Séjournant dans la capitale guinéenne pour s’enquérir de l’état d’avancement de la procédure en cours dans le dossier du massacre du 28 septembre 2009 au stade de Conakry, la procureure de la Cour pénale internationale (CPI) Fatou Ben souda a animé un point de presse ce samedi à la maison commune des journalistes, à Coleah.

Madame Bensouda a expliqué les raisons de sa présence en Guinée. Selon elle, sa visite vise entre autres à “faire le point sur l’enquête judiciaire concernant les crimes commis le 28 septembre 2009, menée par les autorités guinéennes conformément à leur obligation première de poursuivre et de juger les auteurs de crimes relevant de la compétence de la Cour pénale internationale”.

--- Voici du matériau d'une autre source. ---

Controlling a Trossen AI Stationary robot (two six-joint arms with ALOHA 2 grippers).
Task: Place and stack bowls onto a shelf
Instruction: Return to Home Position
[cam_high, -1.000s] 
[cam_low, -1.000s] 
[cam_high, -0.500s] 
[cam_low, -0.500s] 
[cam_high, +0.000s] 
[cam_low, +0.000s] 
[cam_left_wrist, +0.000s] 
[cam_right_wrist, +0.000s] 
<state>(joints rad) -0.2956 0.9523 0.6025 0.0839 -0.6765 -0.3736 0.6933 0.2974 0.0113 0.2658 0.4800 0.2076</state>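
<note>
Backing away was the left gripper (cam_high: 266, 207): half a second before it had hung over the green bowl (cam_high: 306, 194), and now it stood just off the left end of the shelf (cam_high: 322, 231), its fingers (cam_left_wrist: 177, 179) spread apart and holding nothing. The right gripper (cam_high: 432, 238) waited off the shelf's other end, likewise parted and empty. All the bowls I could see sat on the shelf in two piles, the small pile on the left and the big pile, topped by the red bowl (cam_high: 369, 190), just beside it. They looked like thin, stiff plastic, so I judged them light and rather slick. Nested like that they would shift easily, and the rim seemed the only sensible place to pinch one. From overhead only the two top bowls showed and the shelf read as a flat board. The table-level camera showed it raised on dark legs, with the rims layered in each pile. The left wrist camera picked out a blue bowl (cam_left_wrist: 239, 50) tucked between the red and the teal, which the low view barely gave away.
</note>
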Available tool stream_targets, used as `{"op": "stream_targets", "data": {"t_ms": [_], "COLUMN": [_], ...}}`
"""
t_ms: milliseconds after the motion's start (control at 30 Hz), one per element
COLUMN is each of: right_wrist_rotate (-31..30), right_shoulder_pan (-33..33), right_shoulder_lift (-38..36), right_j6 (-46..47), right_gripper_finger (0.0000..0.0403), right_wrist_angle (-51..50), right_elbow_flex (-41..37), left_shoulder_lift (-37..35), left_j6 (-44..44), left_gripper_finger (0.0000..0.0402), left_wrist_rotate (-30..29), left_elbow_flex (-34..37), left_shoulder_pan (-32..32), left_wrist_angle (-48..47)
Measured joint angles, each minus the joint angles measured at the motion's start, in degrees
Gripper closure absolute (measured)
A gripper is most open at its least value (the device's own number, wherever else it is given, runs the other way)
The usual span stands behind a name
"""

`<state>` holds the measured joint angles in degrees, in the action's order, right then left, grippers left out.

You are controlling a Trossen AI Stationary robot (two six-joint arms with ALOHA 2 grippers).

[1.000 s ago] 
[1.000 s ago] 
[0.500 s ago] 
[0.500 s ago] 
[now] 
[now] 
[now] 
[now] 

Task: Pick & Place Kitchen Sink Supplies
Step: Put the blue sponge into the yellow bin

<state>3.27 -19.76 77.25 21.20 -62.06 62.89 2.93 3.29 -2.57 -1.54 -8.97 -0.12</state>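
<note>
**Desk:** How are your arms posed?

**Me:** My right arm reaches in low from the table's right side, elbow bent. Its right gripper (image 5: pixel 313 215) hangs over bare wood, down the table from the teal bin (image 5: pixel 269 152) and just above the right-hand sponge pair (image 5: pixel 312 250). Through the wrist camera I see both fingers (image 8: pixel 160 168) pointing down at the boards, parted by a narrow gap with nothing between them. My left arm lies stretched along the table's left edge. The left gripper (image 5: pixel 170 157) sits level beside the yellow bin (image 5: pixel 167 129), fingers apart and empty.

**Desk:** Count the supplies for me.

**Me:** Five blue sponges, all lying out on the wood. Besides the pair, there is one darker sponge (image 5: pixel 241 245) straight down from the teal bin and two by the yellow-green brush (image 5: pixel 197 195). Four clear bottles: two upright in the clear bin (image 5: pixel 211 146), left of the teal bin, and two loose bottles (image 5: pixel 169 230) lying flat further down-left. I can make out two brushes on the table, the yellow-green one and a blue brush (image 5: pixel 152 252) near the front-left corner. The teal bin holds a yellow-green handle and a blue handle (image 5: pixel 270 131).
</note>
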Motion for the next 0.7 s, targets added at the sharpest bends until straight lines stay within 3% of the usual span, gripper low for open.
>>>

La Gambienne a également émis l’idée de l’organisation dans un bref délai d’un procès d’assises de personnes suspectées d’être impliquées dans la préparation et la commission des crimes. “Je suis aussi venue m’informer de la possibilité de tenir un procès d’assises dans un délai raisonnable”, a-t-elle fait savoir.

La mission de la CPI s’est félicitée en outre des progrès enregistrés ces derniers temps, saluant le rôle que l’actuel ministre de la Justice et de la la Garde des Seaux, Me Cheick Sacko joue. D’après la procureure, plus de 400 victimes et témoins ont été entendus par le pool de juges qui travaille sur le dossier.

Le 28 septembre 2009, un rassemblement pacifique d’opposants avait été réprimé dans le sang par des des éléments de l’armée guinéenne, faisant plus de 150 morts, des dizaines de disparus, plus de 1 300 blessés pour la plupart par balles et 109 femmes et filles violées.

Récemment, l’affaire a connu une spectaculaire évolution avec à la clé plusieurs inculpations d’anciens caciques du Conseil national pour la démocratie et le développement (CNDD, la junte militaire qui avait régné sur la Guinée entre décembre 2008 et janvier 2010, NDLR). Certains ont été arrêtés et placés sous mandat de dépôt.

L’ancien chef des putschistes, Moussa Dadis Camara s’est lancé dans la politique et a annoncé qu’il serait candidat à l’élection présidentielle du 11 octobre 2015. L’association des victimes et les organisations de défenses des droits de l’homme appellent l’ancien putschiste à prouver son innocence avant de briguer la magistrature suprême de son pays.